When you managed to let your intrusive thoughts win out, you checked his phone only to find pretty much nothing untoward. Other than ruining the surprise of what was probably supposed to be an anniversary gift, all you found was one unanswered message Indigo sent to him a while ago. It bordered on flirtatious, and you were a little concerned that he gave her his phone number, but there was really nothing there.
But she was in your face on base enough that you kept to your office as much as you could. Of course, today was the day you were absolutely starving, and you left your lunch at home. You could pop down to the cafeteria, grab a sandwich to appease yourself and the baby, and then bring it back up here to eat it. Should be a piece of cake.
Hot turkey sandwiches were on the menu, and you almost cried tears of joy as you had one packed up in a container with extra gravy and a side of mashed potatoes. It smelled so good, you couldn't wait to take a bite. 
When you were waiting for the elevator, you froze with your lunch in your hands. You could see Indigo and Spice heading out of the cafeteria, and there was hardly anyone in the lobby for you to try to hide behind. You felt absolutely ridiculous as you stood there eavesdropping.

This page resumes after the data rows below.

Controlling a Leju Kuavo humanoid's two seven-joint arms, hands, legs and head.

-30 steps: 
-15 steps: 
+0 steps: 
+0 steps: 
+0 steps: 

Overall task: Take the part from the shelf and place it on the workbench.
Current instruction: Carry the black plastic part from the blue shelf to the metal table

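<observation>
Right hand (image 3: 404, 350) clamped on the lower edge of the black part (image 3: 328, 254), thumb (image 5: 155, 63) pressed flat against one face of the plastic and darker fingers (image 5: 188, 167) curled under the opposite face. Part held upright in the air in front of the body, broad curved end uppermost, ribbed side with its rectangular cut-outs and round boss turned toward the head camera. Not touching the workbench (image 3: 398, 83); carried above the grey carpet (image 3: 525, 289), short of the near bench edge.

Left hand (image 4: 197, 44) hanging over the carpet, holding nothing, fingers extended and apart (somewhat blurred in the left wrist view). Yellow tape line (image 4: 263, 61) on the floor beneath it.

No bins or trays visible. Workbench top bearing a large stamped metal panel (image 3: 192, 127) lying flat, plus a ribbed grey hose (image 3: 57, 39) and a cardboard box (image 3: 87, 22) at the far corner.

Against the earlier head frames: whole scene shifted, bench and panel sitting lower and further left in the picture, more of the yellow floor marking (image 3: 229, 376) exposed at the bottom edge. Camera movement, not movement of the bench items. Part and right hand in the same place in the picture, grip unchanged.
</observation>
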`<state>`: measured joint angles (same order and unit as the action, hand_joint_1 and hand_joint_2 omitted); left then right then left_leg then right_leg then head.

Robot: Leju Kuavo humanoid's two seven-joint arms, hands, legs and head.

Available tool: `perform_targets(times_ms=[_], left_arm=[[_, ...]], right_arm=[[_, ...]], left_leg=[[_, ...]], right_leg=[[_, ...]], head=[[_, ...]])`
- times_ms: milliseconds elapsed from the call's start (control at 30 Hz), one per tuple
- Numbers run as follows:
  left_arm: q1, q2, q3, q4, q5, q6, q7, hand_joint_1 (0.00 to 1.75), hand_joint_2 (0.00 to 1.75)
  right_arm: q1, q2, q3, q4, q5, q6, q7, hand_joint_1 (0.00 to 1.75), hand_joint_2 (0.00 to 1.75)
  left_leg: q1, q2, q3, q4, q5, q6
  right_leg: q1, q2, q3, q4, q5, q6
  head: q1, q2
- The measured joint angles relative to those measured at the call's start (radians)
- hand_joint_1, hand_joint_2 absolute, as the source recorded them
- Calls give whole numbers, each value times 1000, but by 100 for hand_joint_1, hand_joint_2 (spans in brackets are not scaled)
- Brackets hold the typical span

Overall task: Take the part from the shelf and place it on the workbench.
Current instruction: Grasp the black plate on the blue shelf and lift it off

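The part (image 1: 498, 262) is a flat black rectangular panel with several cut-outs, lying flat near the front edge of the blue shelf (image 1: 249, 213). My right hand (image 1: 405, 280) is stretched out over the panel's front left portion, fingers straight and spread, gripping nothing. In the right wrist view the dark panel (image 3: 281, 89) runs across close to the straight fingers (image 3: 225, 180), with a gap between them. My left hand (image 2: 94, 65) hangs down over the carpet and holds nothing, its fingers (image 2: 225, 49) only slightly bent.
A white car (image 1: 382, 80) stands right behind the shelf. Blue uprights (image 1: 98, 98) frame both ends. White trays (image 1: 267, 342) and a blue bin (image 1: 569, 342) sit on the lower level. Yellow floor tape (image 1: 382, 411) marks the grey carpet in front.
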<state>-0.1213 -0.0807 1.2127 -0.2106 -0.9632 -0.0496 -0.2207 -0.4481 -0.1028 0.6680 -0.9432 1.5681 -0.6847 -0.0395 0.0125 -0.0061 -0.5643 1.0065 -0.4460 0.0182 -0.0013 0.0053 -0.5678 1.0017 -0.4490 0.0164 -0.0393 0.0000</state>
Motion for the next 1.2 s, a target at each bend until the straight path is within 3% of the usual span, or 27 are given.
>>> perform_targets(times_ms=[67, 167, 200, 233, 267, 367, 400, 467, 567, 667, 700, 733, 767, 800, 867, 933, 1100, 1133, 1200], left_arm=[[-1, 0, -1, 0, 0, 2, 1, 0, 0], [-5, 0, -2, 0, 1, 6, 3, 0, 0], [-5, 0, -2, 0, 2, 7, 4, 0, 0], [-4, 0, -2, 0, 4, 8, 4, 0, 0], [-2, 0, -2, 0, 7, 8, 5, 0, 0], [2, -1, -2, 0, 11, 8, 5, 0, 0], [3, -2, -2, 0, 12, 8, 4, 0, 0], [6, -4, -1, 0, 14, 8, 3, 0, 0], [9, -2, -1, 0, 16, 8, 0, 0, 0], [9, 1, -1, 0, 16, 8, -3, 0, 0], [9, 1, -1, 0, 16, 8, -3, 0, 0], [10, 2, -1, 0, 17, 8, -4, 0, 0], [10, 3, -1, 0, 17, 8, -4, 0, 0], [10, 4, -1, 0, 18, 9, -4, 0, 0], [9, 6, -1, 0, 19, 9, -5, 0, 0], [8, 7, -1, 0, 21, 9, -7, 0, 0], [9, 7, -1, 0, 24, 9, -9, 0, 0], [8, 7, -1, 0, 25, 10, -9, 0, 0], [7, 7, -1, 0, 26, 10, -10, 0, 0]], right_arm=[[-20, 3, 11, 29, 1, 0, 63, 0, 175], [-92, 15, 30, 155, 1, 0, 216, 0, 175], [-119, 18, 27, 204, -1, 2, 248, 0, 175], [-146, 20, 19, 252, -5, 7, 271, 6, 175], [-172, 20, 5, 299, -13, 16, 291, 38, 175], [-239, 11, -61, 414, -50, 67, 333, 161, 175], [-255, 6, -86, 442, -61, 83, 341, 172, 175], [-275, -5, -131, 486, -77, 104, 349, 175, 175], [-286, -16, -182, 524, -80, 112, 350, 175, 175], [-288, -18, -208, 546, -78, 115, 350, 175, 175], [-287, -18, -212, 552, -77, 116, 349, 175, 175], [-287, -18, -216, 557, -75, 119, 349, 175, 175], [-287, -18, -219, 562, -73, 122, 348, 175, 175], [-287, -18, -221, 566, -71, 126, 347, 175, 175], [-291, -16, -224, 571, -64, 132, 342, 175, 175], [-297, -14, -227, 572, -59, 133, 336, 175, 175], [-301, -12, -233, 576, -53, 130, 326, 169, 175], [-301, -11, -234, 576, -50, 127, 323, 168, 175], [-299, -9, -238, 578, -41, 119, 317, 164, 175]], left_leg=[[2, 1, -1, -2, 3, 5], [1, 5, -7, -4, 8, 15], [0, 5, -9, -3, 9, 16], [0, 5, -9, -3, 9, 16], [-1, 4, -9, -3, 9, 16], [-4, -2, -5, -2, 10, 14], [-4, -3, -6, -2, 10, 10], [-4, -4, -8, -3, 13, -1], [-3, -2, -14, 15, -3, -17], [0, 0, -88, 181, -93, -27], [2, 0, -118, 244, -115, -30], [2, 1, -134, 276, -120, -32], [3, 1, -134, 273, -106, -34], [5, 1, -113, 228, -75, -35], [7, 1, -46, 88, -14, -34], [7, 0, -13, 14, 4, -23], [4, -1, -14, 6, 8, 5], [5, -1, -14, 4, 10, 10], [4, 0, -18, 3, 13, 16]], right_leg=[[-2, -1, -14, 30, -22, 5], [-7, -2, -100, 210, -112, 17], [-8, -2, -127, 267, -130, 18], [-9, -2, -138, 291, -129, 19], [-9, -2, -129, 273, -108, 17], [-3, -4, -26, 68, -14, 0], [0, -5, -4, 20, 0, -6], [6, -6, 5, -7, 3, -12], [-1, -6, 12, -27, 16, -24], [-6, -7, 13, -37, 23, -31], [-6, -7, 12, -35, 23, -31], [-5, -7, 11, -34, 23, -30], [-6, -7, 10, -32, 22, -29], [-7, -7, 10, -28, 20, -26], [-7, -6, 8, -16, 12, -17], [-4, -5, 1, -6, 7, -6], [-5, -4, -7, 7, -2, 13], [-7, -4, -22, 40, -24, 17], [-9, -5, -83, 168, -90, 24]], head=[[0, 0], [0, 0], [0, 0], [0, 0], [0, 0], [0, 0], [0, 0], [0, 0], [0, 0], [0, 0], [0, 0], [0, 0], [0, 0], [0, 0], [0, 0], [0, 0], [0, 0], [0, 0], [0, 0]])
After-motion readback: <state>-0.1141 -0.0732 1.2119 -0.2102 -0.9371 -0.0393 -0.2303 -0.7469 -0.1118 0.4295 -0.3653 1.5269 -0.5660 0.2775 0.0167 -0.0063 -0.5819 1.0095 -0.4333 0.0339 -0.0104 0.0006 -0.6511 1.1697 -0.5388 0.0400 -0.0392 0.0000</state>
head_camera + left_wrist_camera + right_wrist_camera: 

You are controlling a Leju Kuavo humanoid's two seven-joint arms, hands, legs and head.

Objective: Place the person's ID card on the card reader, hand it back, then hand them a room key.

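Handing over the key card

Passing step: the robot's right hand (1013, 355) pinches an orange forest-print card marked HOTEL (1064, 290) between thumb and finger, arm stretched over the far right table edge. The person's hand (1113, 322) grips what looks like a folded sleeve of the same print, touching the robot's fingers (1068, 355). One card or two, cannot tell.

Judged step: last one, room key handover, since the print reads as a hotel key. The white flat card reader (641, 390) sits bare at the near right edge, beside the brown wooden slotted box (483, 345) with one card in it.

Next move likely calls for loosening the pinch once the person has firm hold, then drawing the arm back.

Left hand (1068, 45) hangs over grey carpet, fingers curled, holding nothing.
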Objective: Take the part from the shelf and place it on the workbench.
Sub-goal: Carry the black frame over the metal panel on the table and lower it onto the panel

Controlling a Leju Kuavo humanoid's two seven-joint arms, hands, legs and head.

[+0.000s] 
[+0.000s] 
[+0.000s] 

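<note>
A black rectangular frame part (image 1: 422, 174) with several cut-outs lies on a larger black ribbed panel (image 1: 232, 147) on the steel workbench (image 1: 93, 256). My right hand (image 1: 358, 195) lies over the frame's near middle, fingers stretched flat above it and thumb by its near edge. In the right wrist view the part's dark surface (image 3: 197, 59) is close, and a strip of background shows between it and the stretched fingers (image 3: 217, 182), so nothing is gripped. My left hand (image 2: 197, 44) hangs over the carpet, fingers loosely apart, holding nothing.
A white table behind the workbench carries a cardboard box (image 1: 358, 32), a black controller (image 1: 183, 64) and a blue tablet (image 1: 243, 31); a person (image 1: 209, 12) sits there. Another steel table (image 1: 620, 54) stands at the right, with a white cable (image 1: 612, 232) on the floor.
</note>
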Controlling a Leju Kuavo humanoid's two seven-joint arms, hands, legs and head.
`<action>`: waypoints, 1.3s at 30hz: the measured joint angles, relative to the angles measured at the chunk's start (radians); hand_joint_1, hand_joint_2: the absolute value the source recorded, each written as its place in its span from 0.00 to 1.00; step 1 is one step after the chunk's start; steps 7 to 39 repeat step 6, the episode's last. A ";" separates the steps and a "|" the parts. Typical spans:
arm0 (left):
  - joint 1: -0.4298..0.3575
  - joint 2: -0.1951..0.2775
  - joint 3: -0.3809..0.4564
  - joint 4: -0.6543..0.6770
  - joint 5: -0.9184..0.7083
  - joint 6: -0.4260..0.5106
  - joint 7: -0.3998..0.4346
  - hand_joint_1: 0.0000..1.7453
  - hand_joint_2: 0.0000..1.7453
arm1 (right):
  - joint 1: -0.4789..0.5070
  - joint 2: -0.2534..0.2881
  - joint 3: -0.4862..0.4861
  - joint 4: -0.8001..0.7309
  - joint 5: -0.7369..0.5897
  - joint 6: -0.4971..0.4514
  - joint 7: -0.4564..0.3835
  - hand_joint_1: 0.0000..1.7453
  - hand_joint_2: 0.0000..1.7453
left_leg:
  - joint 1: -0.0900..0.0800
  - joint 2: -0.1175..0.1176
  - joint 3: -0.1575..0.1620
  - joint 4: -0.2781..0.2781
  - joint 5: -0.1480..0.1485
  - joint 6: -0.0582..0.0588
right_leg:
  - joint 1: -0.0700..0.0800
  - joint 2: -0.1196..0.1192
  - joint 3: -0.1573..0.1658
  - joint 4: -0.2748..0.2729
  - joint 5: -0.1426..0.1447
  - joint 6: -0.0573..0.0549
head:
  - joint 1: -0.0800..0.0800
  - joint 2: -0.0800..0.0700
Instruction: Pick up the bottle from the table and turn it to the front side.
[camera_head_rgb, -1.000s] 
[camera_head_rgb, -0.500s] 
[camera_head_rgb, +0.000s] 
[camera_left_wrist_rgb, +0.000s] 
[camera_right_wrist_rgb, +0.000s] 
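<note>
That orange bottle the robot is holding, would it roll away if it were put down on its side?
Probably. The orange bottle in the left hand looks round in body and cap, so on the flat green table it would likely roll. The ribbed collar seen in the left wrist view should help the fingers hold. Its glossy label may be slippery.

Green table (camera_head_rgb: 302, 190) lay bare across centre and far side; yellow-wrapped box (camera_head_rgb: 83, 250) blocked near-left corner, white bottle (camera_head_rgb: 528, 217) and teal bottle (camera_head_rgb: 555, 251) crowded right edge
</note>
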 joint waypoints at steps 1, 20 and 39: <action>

"What kind of progress have you made?" Spice asked, voice carrying over the sound of conversation around you.
Indigo smiled and laughed, showing off her perfect teeth. "Well, I can't give you details here, but... it's no wonder he's willing to spend so much time with me after hours. Anyone with eyes can see his wife let herself go this time around." Your cheeks burned as she added, "He's more than happy to help me with absolutely anything I need."
You sucked in a deep breath, certain she was talking about Bradley. And you. When the elevator arrived you ducked inside, jamming your finger against the button for your floor. As the doors slid shut, Indigo's gaze connected with yours, and she stood there proudly with her friend like she'd actually managed to steal Bradley from you.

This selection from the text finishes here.